Reproduce the data that follows character for character, but omit its pictures.

▶ _Collected material_:
------------------------------------

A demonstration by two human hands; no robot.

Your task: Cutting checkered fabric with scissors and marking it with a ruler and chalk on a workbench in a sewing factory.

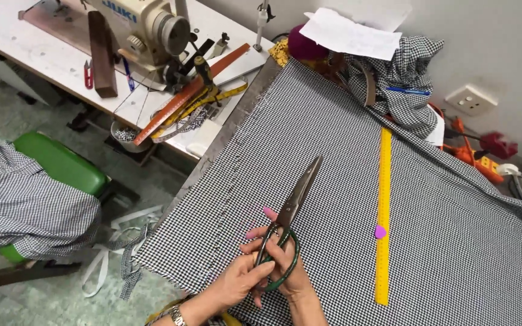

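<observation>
Both hands grip large green-handled scissors [291, 211] lying on checked fabric [345, 181] across the table: right hand [285, 265] through the loops, left hand [240, 278] steadying them. The steel shears look heavy and rigid, best held at the handles; the cloth looks soft and limp.

Bright, even indoor light fills the scene, with no harsh glare. Shadows are soft and short; the scissors [292, 208] cast only a faint one on the checked cloth [345, 181]. Focus is sharp at centre. The fine check shimmers slightly, and far corners bend with wide-angle distortion.
</observation>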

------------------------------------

▶ _Exercise response_:
A demonstration by two human hands; no robot.

Your task: Cutting checkered fabric with scissors and marking it with a ruler and chalk on a workbench in a sewing factory.


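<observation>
Both hands grip large green-handled scissors [291, 211] lying on checked fabric [345, 181] across the table: right hand [285, 265] through the loops, left hand [240, 278] steadying them. The steel shears look heavy and rigid, best held at the handles; the cloth looks soft and limp.

Bright, even indoor light fills the scene, with no harsh glare. Shadows are soft and short; the scissors [292, 208] cast only a faint one on the checked cloth [345, 181]. Focus is sharp at centre. The fine check shimmers slightly, and far corners bend with wide-angle distortion.
</observation>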

The full answer has been given.